Required work
Copy each line below holding "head".

Data to examine
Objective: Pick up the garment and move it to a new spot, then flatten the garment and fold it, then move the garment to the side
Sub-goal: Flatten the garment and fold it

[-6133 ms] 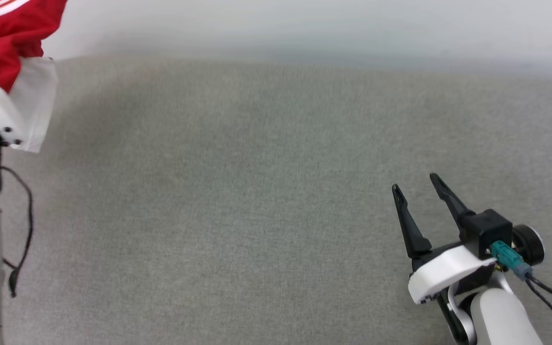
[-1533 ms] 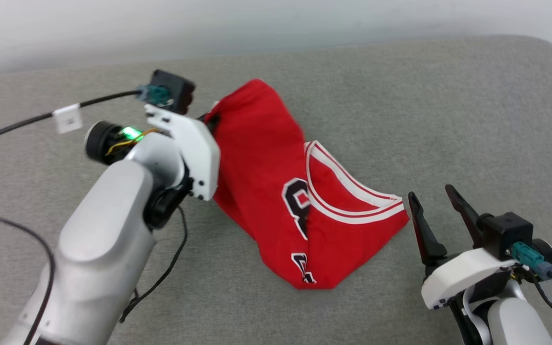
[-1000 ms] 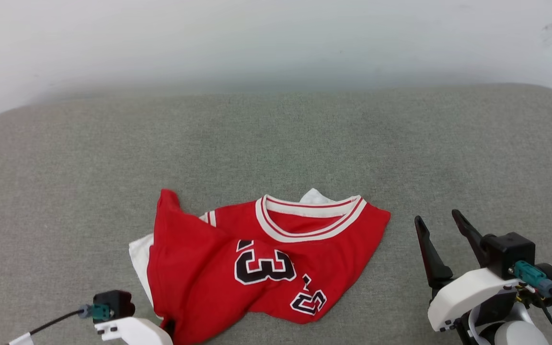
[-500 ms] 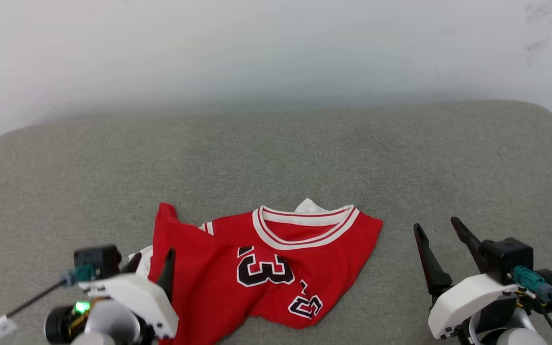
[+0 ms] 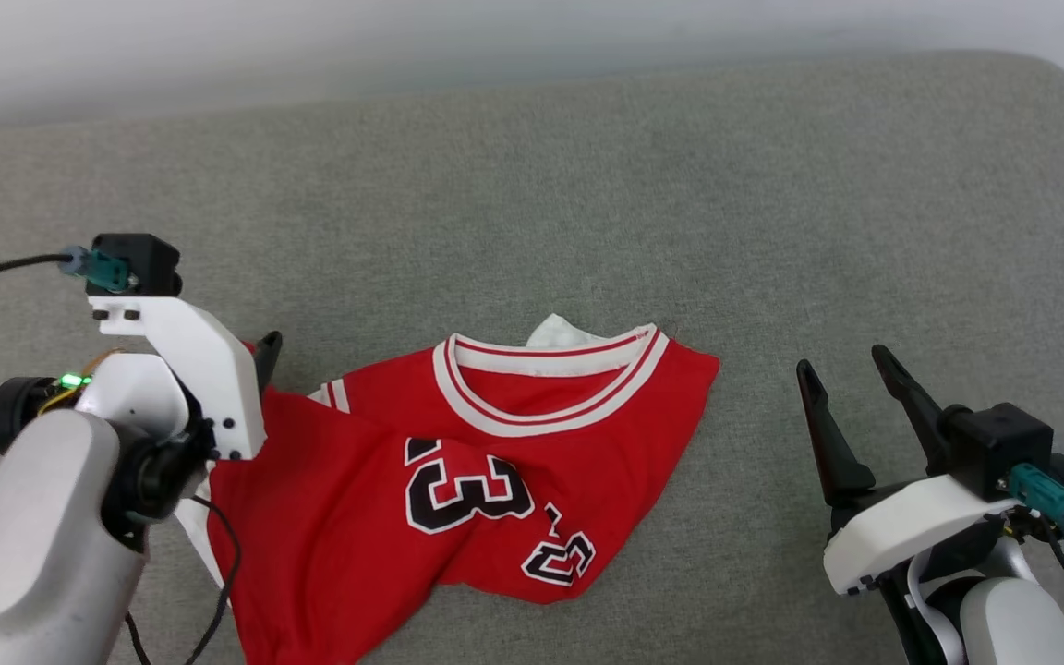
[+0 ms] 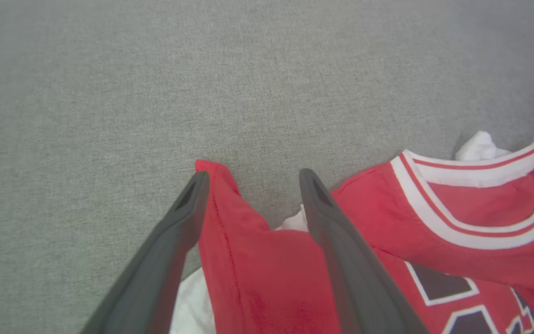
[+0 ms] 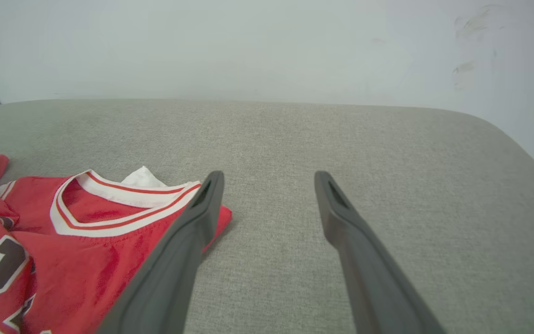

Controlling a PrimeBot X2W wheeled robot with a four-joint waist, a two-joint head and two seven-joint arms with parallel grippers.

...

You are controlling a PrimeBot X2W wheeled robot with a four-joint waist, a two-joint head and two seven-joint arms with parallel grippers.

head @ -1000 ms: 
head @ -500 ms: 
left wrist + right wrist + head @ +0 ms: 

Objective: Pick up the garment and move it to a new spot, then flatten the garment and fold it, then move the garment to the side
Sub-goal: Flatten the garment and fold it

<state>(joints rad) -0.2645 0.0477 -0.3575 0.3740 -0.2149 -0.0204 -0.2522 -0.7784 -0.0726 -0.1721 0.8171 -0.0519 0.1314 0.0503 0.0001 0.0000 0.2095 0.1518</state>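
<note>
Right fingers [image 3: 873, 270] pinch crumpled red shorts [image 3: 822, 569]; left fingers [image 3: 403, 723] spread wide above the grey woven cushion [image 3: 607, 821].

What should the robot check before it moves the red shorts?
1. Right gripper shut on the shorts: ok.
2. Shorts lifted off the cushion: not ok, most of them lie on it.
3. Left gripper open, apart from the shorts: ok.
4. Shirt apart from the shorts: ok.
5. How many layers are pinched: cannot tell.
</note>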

Task output
Controlling a PrimeBot X2W wheeled robot with a four-joint waist, a two-joint head and two seven-joint arms with parallel grippers.
You are controlling a PrimeBot X2W wheeled robot with a four-joint waist, a two-joint head and two seven-joint arms with parallel grippers.
head @ -1000 ms: 
head @ -500 ms: 
left wrist + right wrist + head @ +0 ms: 

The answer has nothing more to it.